It appears unlikely that Sigmund used cocaine after 1896, during the years when he mapped out and composed his best-known and most influential works, significantly enriched and revised the techniques of psychoanalysis and…attempted to ‘explain some of the great riddles of human existence.’

Because I consider myself an excessively and easily distracted person, one who finds that his distraction makes him miserable, I was struck by the description of the ‘drug-induced nadir’ that Markel refers to.
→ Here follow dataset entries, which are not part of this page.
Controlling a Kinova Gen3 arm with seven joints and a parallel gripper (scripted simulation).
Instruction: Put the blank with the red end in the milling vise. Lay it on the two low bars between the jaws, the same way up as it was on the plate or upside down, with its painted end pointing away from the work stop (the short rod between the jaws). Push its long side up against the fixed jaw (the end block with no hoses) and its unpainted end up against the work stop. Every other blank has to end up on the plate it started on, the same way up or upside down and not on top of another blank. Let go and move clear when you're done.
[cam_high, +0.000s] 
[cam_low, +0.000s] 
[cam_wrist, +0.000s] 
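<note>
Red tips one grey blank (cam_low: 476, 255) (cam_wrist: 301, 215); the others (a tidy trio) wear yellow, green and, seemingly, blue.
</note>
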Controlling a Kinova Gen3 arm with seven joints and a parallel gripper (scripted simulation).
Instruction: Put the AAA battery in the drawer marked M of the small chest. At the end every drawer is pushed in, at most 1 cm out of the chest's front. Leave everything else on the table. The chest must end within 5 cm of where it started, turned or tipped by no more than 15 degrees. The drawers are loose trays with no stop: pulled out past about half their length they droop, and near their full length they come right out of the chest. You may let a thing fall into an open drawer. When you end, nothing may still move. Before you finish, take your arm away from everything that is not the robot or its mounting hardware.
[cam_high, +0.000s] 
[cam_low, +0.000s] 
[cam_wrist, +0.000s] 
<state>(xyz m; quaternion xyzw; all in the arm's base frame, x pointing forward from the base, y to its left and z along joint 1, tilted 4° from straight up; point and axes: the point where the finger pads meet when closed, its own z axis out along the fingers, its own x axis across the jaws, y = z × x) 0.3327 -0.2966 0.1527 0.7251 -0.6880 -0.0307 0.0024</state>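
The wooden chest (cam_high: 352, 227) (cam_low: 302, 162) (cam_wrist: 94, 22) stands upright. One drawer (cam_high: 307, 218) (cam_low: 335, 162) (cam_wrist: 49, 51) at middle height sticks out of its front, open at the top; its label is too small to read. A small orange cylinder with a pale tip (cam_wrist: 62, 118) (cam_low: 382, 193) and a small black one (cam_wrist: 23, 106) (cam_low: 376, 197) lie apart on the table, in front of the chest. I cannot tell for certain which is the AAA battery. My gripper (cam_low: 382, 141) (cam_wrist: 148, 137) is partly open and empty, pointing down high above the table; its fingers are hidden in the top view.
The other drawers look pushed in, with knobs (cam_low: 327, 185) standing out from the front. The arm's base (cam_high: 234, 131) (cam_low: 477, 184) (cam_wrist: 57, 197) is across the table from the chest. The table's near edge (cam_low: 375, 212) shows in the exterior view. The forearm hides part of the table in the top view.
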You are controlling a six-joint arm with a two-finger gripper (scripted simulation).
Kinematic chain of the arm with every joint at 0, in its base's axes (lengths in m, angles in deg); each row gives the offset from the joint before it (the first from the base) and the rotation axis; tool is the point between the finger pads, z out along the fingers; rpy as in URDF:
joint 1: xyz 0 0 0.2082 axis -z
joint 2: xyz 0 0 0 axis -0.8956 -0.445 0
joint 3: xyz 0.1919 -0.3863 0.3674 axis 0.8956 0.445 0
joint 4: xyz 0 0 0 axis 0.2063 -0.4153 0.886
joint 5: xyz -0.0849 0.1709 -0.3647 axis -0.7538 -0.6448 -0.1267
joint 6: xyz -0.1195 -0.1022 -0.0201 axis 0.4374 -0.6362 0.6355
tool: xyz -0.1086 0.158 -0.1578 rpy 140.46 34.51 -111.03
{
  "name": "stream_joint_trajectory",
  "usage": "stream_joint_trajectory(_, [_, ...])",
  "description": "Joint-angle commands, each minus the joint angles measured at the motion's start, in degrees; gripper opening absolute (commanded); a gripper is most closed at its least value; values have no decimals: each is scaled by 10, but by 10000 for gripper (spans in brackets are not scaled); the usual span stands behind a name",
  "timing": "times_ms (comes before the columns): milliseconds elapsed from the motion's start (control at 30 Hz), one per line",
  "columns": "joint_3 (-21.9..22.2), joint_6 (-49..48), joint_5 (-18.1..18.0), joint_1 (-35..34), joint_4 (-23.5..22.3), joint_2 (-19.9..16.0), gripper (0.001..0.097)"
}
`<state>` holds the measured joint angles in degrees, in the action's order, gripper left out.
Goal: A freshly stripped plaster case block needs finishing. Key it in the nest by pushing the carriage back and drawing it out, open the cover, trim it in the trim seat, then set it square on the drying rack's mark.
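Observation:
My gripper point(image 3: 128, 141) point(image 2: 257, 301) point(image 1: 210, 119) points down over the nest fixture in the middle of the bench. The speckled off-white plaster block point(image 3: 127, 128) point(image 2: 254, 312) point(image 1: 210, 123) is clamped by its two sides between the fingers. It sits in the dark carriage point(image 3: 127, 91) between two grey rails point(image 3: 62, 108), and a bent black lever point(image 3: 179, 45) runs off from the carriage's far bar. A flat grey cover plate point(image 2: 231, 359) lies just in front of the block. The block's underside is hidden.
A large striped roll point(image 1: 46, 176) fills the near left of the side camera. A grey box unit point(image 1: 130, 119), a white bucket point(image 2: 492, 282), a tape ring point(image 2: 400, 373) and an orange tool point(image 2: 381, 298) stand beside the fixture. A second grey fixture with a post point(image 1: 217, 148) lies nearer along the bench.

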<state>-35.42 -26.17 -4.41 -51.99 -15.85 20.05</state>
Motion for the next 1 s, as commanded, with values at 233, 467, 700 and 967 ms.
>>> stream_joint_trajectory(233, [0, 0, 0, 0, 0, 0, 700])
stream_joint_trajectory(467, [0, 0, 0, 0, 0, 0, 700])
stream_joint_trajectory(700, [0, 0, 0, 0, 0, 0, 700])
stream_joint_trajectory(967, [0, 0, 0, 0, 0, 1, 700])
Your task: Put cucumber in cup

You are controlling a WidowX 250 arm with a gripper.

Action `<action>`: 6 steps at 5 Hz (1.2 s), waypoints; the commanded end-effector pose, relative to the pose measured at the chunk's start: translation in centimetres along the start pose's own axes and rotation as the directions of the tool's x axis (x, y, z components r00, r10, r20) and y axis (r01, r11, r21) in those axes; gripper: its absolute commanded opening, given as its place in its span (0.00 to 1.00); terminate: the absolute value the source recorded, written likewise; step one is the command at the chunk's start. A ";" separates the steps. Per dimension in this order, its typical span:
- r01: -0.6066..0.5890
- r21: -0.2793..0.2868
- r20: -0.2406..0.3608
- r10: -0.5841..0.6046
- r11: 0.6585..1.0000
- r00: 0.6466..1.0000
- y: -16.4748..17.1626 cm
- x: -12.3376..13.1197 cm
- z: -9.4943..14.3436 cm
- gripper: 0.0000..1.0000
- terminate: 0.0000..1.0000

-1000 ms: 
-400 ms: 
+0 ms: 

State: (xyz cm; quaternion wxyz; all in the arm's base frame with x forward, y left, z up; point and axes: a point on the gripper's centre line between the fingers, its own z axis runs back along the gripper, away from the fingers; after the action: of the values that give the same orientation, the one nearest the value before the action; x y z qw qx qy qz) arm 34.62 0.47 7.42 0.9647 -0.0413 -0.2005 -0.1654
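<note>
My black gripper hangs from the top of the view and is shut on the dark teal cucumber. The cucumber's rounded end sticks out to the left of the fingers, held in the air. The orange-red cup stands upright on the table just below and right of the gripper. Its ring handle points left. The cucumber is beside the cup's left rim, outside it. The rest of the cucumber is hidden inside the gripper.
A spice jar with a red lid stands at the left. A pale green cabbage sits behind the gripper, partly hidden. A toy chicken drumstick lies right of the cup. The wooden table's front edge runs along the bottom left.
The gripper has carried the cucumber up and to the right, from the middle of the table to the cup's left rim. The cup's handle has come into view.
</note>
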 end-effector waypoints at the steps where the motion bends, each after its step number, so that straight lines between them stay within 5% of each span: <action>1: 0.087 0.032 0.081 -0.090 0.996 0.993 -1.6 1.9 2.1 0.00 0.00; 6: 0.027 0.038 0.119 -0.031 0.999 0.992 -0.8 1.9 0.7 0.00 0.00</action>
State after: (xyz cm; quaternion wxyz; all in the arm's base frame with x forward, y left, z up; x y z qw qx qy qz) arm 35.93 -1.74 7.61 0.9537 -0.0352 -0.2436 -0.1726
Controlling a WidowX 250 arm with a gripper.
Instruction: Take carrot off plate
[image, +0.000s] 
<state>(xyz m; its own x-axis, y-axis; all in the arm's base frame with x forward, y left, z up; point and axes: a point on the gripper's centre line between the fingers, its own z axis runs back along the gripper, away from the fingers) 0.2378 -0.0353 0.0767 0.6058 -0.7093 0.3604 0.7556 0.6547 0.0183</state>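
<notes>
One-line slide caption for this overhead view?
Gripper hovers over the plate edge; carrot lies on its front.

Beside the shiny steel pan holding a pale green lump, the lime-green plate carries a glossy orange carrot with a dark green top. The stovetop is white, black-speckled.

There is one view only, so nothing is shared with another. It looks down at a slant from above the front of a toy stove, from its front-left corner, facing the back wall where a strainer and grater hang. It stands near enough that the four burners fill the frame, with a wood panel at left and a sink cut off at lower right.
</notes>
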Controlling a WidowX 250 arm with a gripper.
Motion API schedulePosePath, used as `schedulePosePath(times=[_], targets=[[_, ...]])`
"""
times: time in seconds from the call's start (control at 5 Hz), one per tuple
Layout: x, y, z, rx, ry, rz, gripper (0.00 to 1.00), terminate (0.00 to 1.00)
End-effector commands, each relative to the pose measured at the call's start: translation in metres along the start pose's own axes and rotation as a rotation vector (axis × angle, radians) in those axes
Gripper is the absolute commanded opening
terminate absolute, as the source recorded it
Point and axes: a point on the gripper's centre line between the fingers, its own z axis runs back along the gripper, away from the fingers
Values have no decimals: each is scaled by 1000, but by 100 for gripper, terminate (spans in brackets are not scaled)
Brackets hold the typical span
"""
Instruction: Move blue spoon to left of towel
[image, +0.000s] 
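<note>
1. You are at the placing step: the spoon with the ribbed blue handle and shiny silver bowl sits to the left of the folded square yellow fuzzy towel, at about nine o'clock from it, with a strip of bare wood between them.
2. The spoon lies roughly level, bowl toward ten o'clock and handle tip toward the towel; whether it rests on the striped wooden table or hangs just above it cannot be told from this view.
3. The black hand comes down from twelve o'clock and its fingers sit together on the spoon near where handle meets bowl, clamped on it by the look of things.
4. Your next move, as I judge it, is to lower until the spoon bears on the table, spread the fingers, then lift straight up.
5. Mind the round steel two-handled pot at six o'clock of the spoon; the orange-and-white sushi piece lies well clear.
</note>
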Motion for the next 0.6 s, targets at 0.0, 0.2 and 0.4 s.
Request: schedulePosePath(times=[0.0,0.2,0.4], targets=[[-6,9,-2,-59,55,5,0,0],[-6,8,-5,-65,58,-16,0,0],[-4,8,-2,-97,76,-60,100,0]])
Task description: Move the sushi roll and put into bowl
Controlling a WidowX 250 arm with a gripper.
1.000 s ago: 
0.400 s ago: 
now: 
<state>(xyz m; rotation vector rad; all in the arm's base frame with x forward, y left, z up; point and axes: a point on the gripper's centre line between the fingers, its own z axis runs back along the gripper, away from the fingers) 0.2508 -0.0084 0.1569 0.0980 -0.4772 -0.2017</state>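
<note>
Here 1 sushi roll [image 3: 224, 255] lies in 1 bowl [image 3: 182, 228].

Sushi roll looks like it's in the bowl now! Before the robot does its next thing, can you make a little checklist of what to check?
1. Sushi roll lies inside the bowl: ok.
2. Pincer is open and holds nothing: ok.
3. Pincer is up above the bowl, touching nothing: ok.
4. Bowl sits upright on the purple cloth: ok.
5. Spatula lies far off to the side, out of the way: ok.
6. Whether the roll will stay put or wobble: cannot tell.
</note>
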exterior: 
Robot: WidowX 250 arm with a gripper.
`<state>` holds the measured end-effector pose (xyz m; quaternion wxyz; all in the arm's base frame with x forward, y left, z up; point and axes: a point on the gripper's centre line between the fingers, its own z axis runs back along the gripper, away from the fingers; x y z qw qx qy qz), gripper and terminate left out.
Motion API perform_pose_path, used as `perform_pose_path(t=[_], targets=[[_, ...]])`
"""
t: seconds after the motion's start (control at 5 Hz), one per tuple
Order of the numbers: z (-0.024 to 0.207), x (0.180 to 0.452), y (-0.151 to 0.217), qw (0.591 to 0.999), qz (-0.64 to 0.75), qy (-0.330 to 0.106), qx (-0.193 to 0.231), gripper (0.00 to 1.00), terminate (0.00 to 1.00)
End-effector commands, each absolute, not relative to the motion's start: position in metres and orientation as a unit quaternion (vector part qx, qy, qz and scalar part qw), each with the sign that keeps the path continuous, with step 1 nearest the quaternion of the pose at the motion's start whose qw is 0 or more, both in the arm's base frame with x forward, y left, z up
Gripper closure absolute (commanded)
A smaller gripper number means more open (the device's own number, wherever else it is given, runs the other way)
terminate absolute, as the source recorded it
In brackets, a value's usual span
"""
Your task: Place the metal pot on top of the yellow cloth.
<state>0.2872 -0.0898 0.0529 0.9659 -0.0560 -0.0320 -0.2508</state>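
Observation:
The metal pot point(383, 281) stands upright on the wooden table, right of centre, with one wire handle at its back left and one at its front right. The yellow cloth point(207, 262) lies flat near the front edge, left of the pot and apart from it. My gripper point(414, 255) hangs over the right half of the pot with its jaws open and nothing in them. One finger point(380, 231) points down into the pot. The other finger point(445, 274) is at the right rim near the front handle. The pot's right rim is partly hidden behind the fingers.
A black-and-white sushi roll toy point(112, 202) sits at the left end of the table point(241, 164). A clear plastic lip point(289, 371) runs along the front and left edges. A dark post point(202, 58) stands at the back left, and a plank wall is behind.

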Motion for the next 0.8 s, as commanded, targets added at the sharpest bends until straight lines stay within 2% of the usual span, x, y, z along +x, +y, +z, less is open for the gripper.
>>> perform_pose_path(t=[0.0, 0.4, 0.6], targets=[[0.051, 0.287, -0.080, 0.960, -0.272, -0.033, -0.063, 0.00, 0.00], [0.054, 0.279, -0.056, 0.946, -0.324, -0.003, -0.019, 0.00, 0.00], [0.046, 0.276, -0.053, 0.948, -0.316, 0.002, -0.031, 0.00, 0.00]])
In noting my own state of distraction, I wrote:

Like many users of the Internet I suffer terribly from net-induced attention deficit disorder, that terrible affliction that causes one to ceaselessly click on ‘Check Mail’ buttons, switch between a dozen tabs, log-in-log-out, reload, and perhaps worst of all, seek my machine immediately upon waking in the mornings.

The effect of this distraction on me is not dissimilar to that experienced by other sufferers: I sometimes feel a beehive has taken up residence in my cranium; my attention span is limited to ludicrously short periods; my reading skills have suffered; writing, always a painful and onerous task, has become even more so. Because of the failure to attend to tasks at hand, my to-do, to-read, to-write, to-attend-to lists grow longer and cast ever more accusing glances my way. Worse, their steadily increasing stature ensures that picking a starting point from any of them becomes a task fraught with ever-greater anxiety: as I begin one task, I become aware that several others are crying out for my attention, causing me to either hurry through the one I have started, or worse, to abandon it, and take up something else.

And:

I experience distraction as a fraying at the edges, a coming apart at the seams, a sundering of the center–whichever description you want to use, it’s all that in my feverish imaginings and experiencing of it.

Since my primary mode of distraction is ‘Net distraction, I’d like to offer another description it. I sometimes use ‘screeching’ or ‘scratching’ in trying to describe the activity in the inside of my cranium that makes me want to stand up and run away–and check mail or reload a page–from reading or writing. All too quickly, when working on a computer, I need ‘release’ and the act of moving the mouse so that something else appears on my screen promises relief. A change of screens, that’s all it is. And ironically, I can never take in whatever it is that I switch to. My mind is too blank at that moment, still perhaps processing residual irritation. Then, seething with rapidly accumulating anxiety about my still-on-the-burner work, I switch back. A little later, the ‘scratching’ begins again. I jump in response. Repeat ad nauseam.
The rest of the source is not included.